Nascido em Salvador, João Leonardo da Silva Rocha foi morto numa emboscada da Polícia Militar em 4 de novembro de 1975 numa fazenda do município do interior baiano. Apontado à época como perigoso pistoleiro, foi enterrado com o nome falso de José Eduardo da Costa Lourenço, adotado por ele como disfarce quando chegou à cidade.

Em São Paulo, onde era bancário, João Leonardo teve atuação de destaque na militância política de extrema-esquerda. Ele foi preso em 1969 pelo regime militar, antes de ser libertado em troca do embaixador -junto a ele, estava também José Dirceu, que mais tarde seria ministro do governo Lula.

O embaixador foi sequestrado por guerrilheiros do MR-8 (Movimento Revolucionário Oito de Outubro) e da ALN (Aliança Libertadora Nacional), da qual João Leonardo fazia parte.
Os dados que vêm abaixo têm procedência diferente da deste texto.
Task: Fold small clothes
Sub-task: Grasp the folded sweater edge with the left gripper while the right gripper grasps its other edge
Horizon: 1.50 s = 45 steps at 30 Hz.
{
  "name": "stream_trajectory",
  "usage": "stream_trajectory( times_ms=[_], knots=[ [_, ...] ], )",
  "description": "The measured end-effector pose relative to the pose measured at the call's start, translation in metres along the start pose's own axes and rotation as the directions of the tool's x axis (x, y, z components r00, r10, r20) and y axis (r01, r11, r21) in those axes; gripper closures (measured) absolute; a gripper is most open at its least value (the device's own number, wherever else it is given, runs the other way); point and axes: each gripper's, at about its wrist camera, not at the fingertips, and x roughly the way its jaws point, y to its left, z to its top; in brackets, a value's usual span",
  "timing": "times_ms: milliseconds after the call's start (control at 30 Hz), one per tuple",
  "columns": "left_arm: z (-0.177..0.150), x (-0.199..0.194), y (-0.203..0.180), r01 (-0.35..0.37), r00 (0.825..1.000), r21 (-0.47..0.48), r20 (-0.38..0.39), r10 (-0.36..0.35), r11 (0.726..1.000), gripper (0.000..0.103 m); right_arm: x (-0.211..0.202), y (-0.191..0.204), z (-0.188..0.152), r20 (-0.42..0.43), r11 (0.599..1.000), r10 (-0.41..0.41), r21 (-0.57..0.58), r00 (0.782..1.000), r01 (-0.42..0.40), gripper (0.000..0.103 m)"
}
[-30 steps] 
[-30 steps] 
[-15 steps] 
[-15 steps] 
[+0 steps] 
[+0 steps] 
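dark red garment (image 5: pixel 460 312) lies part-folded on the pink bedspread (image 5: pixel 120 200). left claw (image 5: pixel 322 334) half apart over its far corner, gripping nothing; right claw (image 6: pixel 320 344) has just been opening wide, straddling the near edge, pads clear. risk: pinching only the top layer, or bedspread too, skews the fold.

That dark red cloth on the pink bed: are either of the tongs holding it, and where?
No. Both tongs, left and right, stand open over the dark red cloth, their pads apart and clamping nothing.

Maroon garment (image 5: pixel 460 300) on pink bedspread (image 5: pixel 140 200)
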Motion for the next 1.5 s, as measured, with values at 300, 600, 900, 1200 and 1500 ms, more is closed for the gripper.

Em liberdade, o baiano foi para Cuba e ajudou a criar o Molipo (Movimento de Libertação Popular), organização revolucionária guerrilheira. Voltou na clandestinidade para o Brasil, em 1971, indo primeiro para Pernambuco e depois Bahia, onde foi morto em circunstâncias não esclarecidas.

“Encontramos ossos da perna lateralmente onde estavam os restos mortais de outro cadáver. O material está em mau estado de conservação, devido ao tempo decorrido e à exposição ao solo durante anos”, disse o coordenador científico da CEDMP (Comissão Especial de Mortos e Desaparecidos Políticos), Samuel Ferreira.

Ligada ao Ministério dos Direitos Humanos, a CEDMP é responsável pelas investigações sobre o assassinato de João Leonardo, cujo reconhecimento como uma das vítimas da ditadura militar se deu com base na lei 9.140/1995. Os primeiros resultados sobre os exames devem ser divulgados em três meses.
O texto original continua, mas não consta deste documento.